* [Exercise details]:
Lines from the listing below that contain the string "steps" are to be reported.
━━━━━ Input data
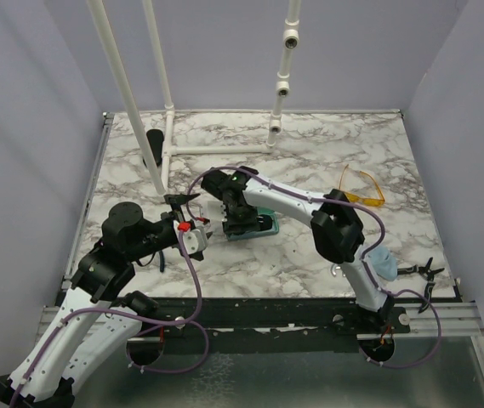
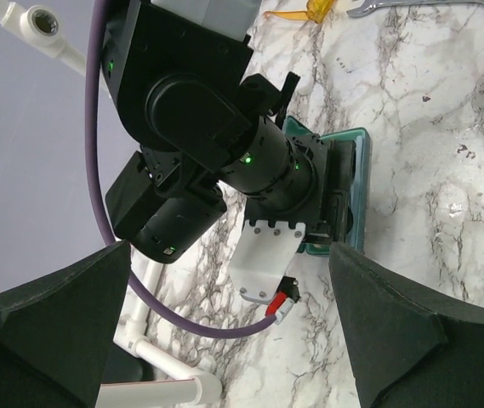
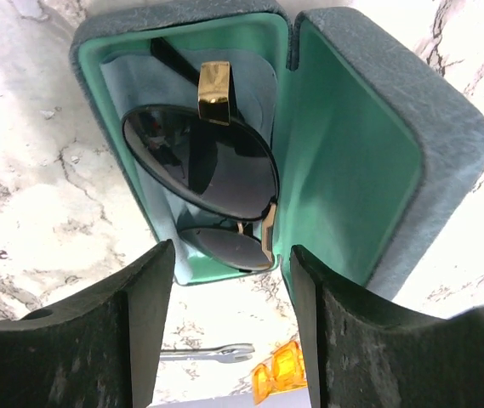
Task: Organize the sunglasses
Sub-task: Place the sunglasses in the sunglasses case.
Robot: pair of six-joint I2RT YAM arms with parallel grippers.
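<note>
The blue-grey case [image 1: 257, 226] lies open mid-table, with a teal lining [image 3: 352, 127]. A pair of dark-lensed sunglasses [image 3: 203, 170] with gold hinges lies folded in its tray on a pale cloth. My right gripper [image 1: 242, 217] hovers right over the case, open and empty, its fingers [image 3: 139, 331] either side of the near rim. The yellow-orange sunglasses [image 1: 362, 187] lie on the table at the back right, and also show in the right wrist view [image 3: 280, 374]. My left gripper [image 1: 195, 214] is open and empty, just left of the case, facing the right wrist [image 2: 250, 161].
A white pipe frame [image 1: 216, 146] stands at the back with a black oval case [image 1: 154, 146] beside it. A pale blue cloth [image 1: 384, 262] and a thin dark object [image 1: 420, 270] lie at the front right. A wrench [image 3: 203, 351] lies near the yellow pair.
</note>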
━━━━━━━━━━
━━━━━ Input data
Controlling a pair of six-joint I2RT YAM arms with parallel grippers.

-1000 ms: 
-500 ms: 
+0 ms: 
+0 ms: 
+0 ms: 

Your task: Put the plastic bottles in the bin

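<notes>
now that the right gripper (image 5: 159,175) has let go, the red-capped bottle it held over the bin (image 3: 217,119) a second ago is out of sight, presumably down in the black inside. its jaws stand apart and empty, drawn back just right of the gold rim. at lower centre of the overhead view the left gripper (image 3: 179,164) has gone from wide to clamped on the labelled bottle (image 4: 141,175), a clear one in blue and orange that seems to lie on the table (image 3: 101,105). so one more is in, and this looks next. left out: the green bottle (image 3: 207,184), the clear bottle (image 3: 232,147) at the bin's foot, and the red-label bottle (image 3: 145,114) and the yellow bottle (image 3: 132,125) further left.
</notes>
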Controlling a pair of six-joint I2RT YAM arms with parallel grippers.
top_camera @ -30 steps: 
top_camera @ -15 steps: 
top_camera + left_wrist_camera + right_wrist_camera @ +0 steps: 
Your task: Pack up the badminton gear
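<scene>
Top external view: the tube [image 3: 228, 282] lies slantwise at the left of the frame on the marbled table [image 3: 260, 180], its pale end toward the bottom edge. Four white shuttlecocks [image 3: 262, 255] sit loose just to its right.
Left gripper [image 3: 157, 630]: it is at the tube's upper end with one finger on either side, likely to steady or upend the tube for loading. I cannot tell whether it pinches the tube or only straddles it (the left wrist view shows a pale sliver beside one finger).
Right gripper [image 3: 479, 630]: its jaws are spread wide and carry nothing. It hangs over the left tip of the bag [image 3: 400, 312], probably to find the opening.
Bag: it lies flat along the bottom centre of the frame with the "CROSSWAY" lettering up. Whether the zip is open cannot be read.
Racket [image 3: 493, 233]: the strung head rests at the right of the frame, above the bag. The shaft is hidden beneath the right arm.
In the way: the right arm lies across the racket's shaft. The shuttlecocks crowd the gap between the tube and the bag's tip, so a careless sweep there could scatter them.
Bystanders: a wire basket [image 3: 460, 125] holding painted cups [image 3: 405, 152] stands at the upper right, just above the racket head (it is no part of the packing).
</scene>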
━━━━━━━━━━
* [Your response]:
top_camera @ -30 steps: 
top_camera @ -15 steps: 
top_camera + left_wrist_camera + right_wrist_camera @ +0 steps: 

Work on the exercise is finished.